Lookahead is an online application that allows students at the University of Melbourne to plan their semester. A variety of customisations and optimisations are provided to help students make the most out of their semester.
- Subject class list viewer
- Time restrictions
- Clash optimisations
- Lecture-skip provisioning
- Class cramming optimisations
- Break provisioning after a specified number of consecutive classes
- Support for streams
- Customisable timetable (drag and drop)
- Most importantly: dark mode
Published at: https://theepiccowoflife-lookahead.herokuapp.com/
This project has been built in React frontend with a Node backend written in Typescript. This means
that to get this running locally, you will have to run two installation scripts. You must have
Node.js version 14.18.2, and consequentially npm
installed.
In your terminal, run:
npm install --global yarn
In the root folder, issue the following installation command:
yarn install
If that doesn't work, you may need to sudo yarn install
depending on your operating system.
This should install a number of dependencies and development dependencies to a folder called
node_modules
, where your packages live.
Now, go into the client
folder and issue the same command. Like so:
cd client
yarn install
This should create a node_modules
folder within the client
folder.
In the root folder run
yarn run dev
To concurrently boot the backend server and front-end. This might take a while, but should eventually work. If there is some error you can't overcome, just reach out to me or a friend who knows JS.
As of right now, subject data needs to be manually cached under the supervision of a human. Here's how to do that.
NOTE I need to actually test all this stuff, as well as figure out if I managed to get all the commands right.
Firstly, if it's the start of a new year, to update the list of subject codes offered by the uni, you'd might like to go to line 195 of subject-utils/scripts/subjectListScraper.ts
, and check that the years
variable is up to date. Then you can (hypothetically) update the list of basic subject data with
yarn run ts-node subject-utils/scripts/subjectListScraper.ts
All the new basic subject data (does not include timetables, just includes what can be found in the handbook) can now be found in subject-utils/subject-lists
.
Now we need to scrape past SSO... Basically someone will have to use their unimelb account details to sign in... we're only automating this process.

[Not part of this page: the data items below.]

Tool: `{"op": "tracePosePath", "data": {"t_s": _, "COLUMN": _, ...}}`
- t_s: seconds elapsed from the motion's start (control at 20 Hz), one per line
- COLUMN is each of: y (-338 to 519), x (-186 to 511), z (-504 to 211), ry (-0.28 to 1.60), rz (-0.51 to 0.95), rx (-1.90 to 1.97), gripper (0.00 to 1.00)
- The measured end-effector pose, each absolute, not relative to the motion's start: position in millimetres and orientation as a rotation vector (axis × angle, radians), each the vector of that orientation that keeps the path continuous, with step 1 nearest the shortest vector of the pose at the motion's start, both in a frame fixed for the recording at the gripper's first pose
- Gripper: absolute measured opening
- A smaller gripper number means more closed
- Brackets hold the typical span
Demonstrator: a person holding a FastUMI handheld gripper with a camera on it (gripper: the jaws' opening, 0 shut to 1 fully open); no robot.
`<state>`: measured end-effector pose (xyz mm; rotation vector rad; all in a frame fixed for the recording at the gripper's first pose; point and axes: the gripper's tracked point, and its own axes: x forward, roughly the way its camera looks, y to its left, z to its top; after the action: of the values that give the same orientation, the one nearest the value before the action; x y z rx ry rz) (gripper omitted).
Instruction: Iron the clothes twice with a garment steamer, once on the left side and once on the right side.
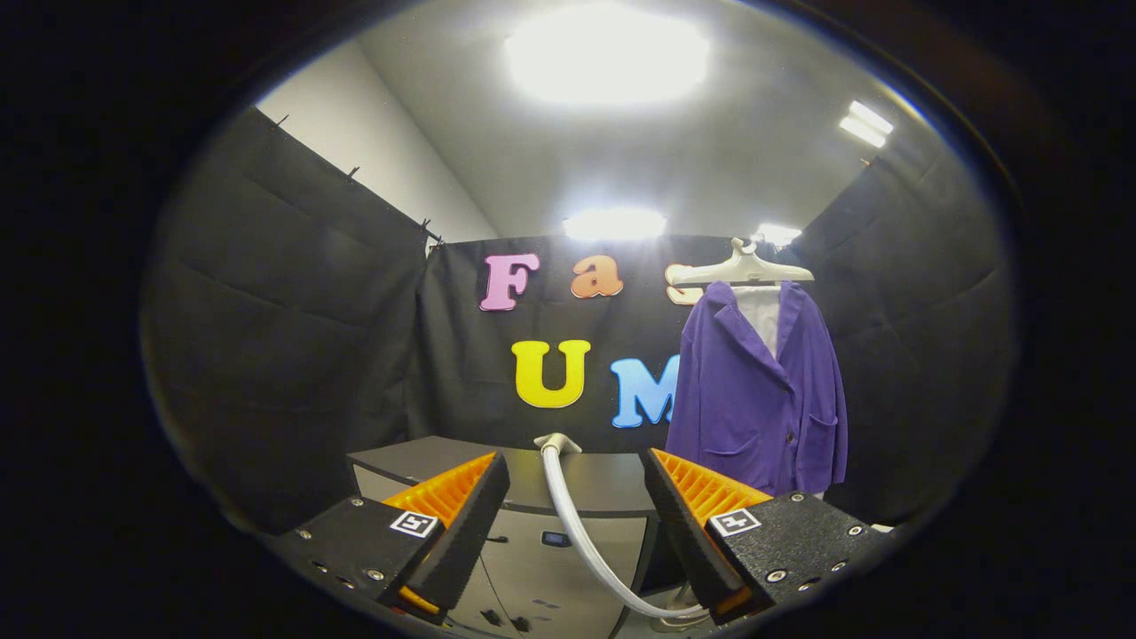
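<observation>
On the left a black cloth wall (293,337) hangs in loose folds, pinned along its top edge against a pale wall that rises behind it. Moving right, a dark tabletop (461,461) stands against the far cloth, with a grey cabinet front (550,568) below it. The gripper (577,519) is held low and near, its two fingers spread wide with nothing between the pads; the left finger (453,524) and the right one both point toward the far wall. In the gap between them a white hose (577,532) curves up from low on the right to the steamer head (556,442), which sits at the table's near edge, just ahead of the fingers and not touched by either. Farther right, beyond the right finger, a purple jacket (754,390) hangs on a pale hanger (741,268) against the far cloth, open at the collar over something white. It hangs straight and well apart from the steamer head. Overhead, bright ceiling lights (608,53) glare down on the booth.
</observation>
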<state>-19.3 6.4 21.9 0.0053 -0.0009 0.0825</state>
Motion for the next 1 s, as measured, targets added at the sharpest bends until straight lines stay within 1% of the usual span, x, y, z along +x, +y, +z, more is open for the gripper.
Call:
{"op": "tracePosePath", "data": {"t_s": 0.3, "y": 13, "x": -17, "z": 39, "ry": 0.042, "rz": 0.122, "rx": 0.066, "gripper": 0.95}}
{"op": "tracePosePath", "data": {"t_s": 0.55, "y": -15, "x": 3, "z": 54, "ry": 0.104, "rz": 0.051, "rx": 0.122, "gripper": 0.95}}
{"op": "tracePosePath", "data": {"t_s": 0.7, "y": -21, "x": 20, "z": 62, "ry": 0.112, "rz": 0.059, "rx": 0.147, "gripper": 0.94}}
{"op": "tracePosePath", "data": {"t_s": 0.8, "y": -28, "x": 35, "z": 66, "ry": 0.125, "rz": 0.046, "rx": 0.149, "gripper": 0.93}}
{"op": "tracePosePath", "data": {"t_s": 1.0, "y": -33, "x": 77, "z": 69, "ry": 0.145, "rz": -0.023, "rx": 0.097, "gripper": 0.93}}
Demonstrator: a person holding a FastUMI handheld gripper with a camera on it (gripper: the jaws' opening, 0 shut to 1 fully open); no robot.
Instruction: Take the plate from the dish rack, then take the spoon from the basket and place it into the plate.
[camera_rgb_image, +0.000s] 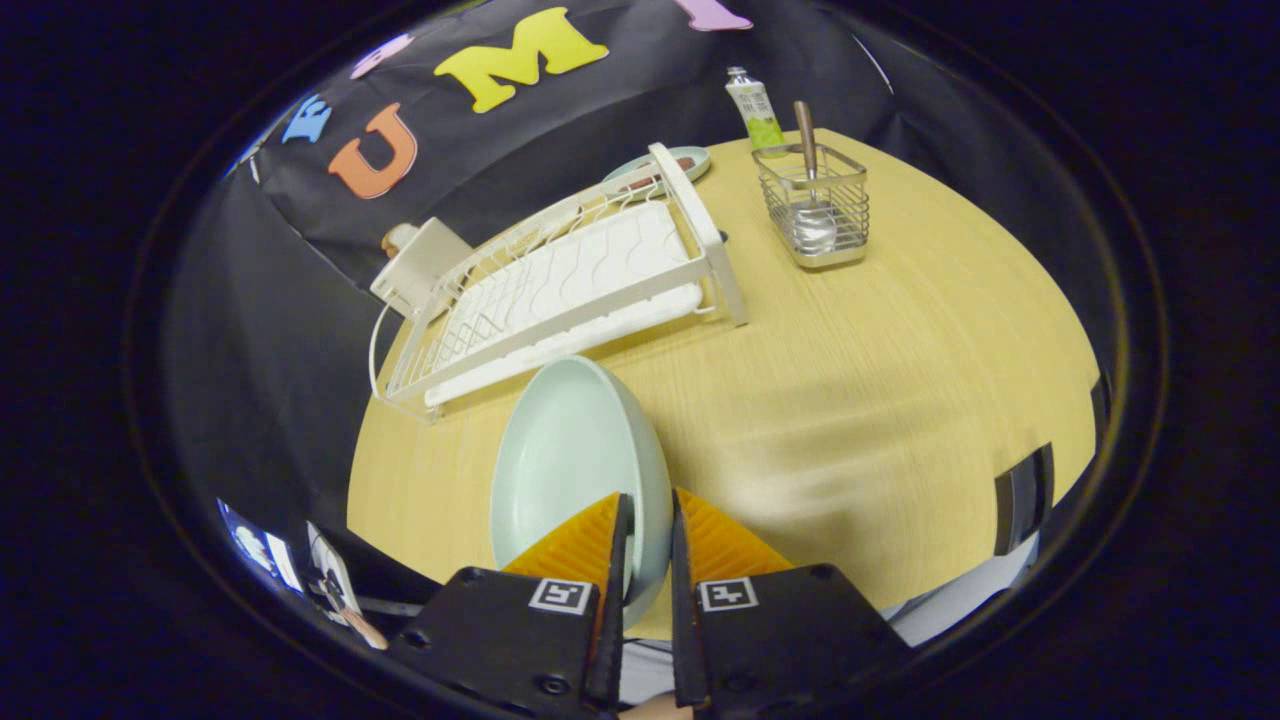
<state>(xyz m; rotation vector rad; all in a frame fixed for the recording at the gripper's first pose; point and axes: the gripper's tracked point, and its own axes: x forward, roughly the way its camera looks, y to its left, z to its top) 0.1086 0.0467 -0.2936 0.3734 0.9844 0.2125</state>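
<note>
Pale wood surface (850, 400) w/ black cloth booth wall behind. Gripper view: dish rack (560, 290) lies near the far-left edge, looks empty of plates now; a 2nd plate (662, 166) w/ sth brownish on it sits behind the rack's far end, near the far edge. Wire basket (812, 208) stands just right of the rack, toward the far edge, spoon (808, 170) upright inside it, bowl down, handle sticking up. Green-labelled tube (756, 112) behind the basket. Task status, judged: step 1 mostly done, plate (575, 460) is out of the rack, held on edge in front of the rack's near side, apparently above the surface, not yet laid flat. Left: set plate down, fetch spoon, put it in plate. Gripper (650, 530): fingers nearly together, narrow gap, both pinching the plate's near rim between them; grip looks firm, though contact on the inner face is partly hidden.
</note>
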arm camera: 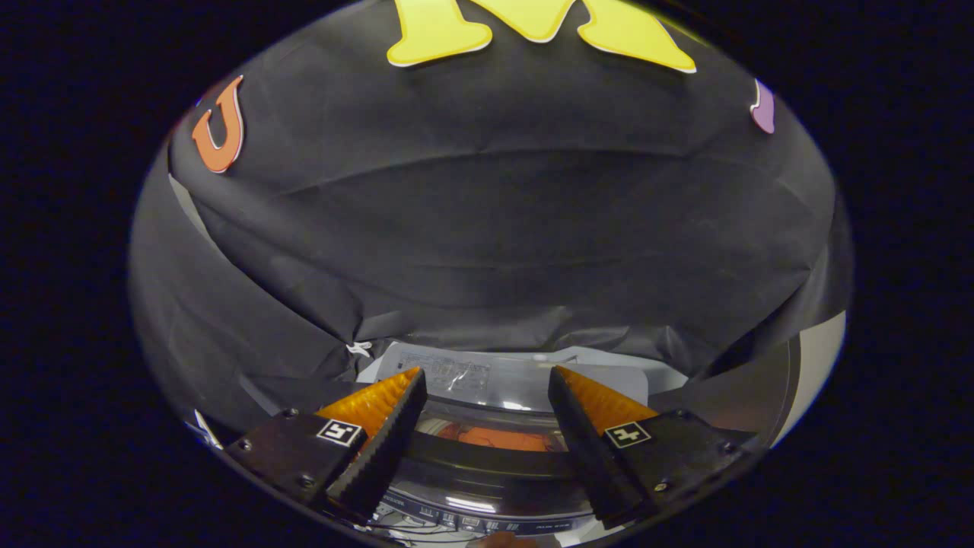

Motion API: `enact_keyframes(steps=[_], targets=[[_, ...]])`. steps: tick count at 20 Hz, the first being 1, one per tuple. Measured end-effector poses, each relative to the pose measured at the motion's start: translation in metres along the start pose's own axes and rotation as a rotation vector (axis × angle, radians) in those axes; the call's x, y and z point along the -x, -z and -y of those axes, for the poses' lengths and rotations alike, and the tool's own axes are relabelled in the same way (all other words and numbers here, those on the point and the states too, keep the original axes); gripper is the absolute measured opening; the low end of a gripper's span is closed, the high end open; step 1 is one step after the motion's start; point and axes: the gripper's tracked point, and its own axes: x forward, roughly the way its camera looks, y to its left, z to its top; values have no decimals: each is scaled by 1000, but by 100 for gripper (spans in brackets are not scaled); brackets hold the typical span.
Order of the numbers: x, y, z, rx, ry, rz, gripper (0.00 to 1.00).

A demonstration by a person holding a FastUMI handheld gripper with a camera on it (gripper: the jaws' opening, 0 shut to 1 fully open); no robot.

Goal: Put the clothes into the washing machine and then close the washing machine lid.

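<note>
- Washing machine (487, 449) sits below and just ahead of the fingers, lid (502, 380) raised.
- Orange clothes (494, 438) lie inside the drum.
- Hand-held gripper (487, 388) spread wide, holding nothing.

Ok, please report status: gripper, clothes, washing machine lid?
Gripper open, holding nothing. Orange clothes seen through washing machine lid, below the fingers. Lid looks down.
</note>
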Motion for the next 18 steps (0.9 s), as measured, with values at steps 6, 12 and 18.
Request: enact_keyframes(steps=[6, 12, 18], targets=[[2, 6, 0, -2, 8, 6, 100], [2, 9, -1, -2, 13, 19, 100], [4, 19, -6, -34, 5, 2, 100]])
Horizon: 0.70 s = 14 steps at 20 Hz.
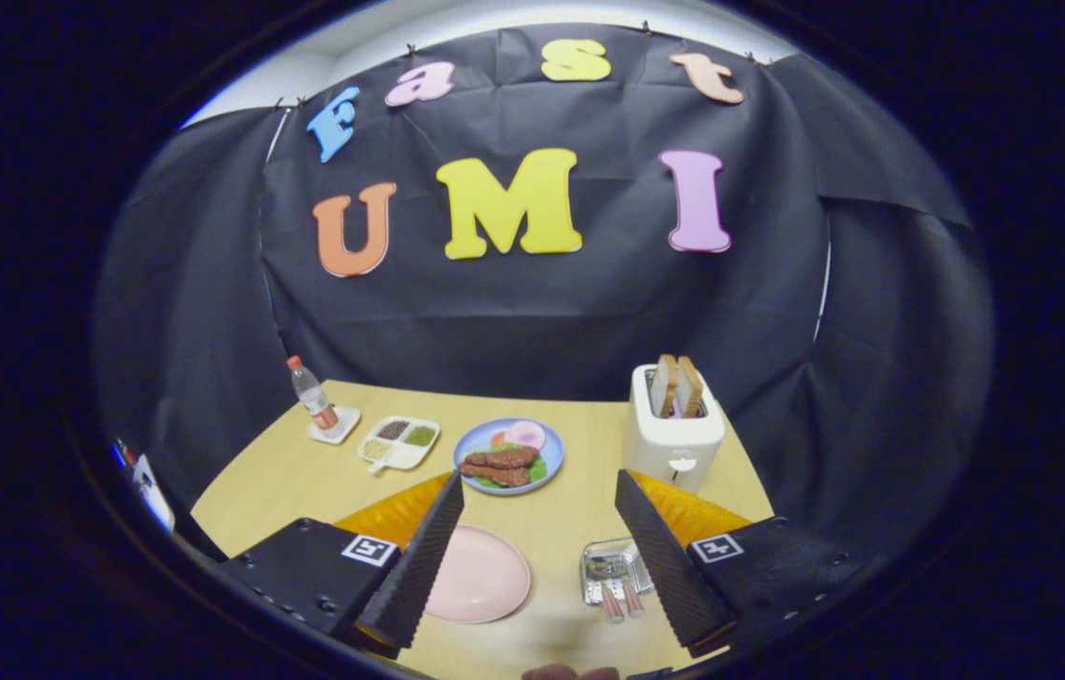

Look at subject-utils/scripts/cred.txt
. Fill it in with your username and password to log into sso.unimelb.edu.au
. If you don't trust us (You should, you should only run this script clientside), just change your unimelb password to something else. Now what is this GoogleAuthSecret
field you must fill in?
I don't know the exact URL that should conjure up the desired profile management page (sso.unimelb.edu.au
would be my guess), but you should eventually be able to get to a screen where you can add and remove your 2FA options. You need to ensure that Google authenticator is your only authenticator.
But careful now! When you setup google authenticator, you will be shown a QR code and asked to scan it. Make sure you scan it in an app that shows you the contents of the QR code, where you will find a conspicuous string of capital letters and numbers somewhere in the URL. This is the authenticator secret. Save that to cred.txt, and also make sure to actually set up google authenticator with your phone using that QR code so you can sign in normally!
Lastly, you need to download the relevant chromedriver binary for your version of google chrome, update the last field in cred.txt to reflect wherever you placed it. I've given you where I placed mine just so you can be less anxious about the input format.
I think you just need to do some variation of pip install pyotp
and pip install selenium
to install those modules
TODO: Rename this file. This file scrapes all HTML files that contain timetable information, and chucks them in subject-htmls. If the above setup went well, simply run
python3 subject-utils/scripts/timetable.py
If something goes wrong with the web scraping, consider commenting (what is currently) line 54 (containing options.add_argument('--headless')
), which should let you see what is going on. Sometimes commenting and uncommenting this line just fixes things.
This file takes all the cached HTML files, and refines them into some nice juicy json that the rest of the server can use.
I think this should justWork(TM)
yarn run ts-node subject-utils/scripts/subjectListScraper.ts
If you carefully observe the subject-cache
folder it should slowly be filled up with empty files. Do not be alarmed, these files seem to be instantly filled with useful data once the script finishes. I should look into why this happens.